USE IN SPECIFIC POPULATIONS

Geriatric Use
  • Because advanced age (≥65 years) is a predisposing factor for myopathy, including rhabdomyolysis, Vytorin should be prescribed with caution in the elderly. In a clinical trial of patients treated with simvastatin 80 mg/day, patients ≥65 years of age had an increased risk of myopathy, including rhabdomyolysis, compared to patients <65 years of age.

 

December 2010

 

 

 

ADVERSE REACTIONS

Post-Marketing Experience
  • erectile dysfunction
  • interstitial lung disease

PATIENT PACKAGE INSERT

What are the possible side effects of Vytorin?
  • Erectile dysfunction
  • breathing problems including persistent cough and/or shortness of breath or fever

 

April 2010

April 2010 Summary View


 

WARNINGS and PRECAUTIONS

Drug Interactions

The benefits of the combined use of VYTORIN with the following drugs should be carefully weighed against the potential risks of combinations: diltiazem.

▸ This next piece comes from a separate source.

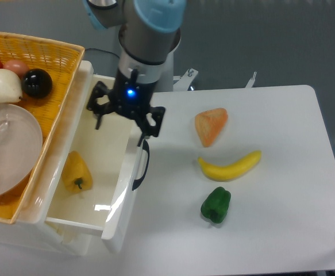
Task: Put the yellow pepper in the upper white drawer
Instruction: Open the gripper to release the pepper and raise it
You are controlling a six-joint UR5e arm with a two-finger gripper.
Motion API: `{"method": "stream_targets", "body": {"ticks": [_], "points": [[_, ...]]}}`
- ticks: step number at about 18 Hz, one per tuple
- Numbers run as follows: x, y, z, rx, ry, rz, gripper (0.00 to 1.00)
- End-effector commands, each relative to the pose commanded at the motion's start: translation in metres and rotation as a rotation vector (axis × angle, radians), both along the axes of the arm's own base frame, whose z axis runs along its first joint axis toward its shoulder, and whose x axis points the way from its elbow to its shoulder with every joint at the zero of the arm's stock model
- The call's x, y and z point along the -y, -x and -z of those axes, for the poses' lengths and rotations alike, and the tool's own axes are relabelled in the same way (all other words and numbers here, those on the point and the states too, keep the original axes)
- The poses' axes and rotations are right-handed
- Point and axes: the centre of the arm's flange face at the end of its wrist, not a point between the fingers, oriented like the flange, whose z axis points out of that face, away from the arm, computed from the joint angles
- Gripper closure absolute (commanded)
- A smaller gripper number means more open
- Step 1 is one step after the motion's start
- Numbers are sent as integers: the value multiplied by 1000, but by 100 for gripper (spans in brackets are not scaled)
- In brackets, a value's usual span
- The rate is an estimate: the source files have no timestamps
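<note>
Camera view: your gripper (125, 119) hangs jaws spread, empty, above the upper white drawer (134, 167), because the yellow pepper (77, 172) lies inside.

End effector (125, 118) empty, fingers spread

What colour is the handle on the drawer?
Dark, nearly black handle on the white drawer; the camera view shows it.

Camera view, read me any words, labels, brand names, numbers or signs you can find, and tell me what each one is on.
None can be read.
The gripper shows only a blue light, no lettering.
The upper white drawer, the yellow pepper inside it, the wicker basket, the banana and the green pepper carry no visible marking.
</note>
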Motion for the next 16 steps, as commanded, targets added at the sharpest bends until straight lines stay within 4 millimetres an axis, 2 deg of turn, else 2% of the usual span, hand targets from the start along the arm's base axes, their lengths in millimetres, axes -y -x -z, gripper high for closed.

TABLE 1 Drug Interactions Associated with Increased Risk of Myopathy/Rhabdomyolysis
  • Diltiazem: Do not exceed 10/40 mg Vytorin daily
  • The combined use of Vytorin in patients at doses higher than 10/40 mg daily with diltiazem should be avoided unless the clinical benefit is likely to outweigh the increased risk of myopathy.

 

March 2010

 

 

WARNINGS AND PRECAUTIONS

Myopathy/Rhabdomyolysis
  • Cases of myopathy/rhabdomyolysis have been observed with simvastatin coadministered with lipid-modifying doses (≥1 g/day niacin) of niacin-containing products. In an ongoing, double-blind, randomized cardiovascular outcomes trial, an independent safety monitoring committee identified that the incidence of myopathy is higher in Chinese compared with non-Chinese patients taking simvastatin 40 mg or ezetimibe/simvastatin 10/40 mg coadministered with lipid-modifying doses of a niacin-containing product. Because the risk for myopathy is dose-related, Chinese patients should not receive Vytorin 10/80 mg coadministered with lipid-modifying doses of niacin-containing products. It is unknown if the risk for myopathy with coadministration of simvastatin with lipid-modifying doses of niacin-containing products observed in Chinese patients applies to other Asian patients.

DRUG INTERACTIONS

Niacin
  • Cases of myopathy/rhabdomyolysis have been observed with simvastatin coadministered with lipid-modifying doses (≥1 g/day niacin) of niacin-containing products. In particular, caution should be used when treating Chinese patients with Vytorin coadministered with lipid-modifying doses of niacin containing products. Because the risk for myopathy is dose-related, Chinese patients should not receive Vytorin 10/80 mg coadministered with lipid-modifying doses of niacin-containing products.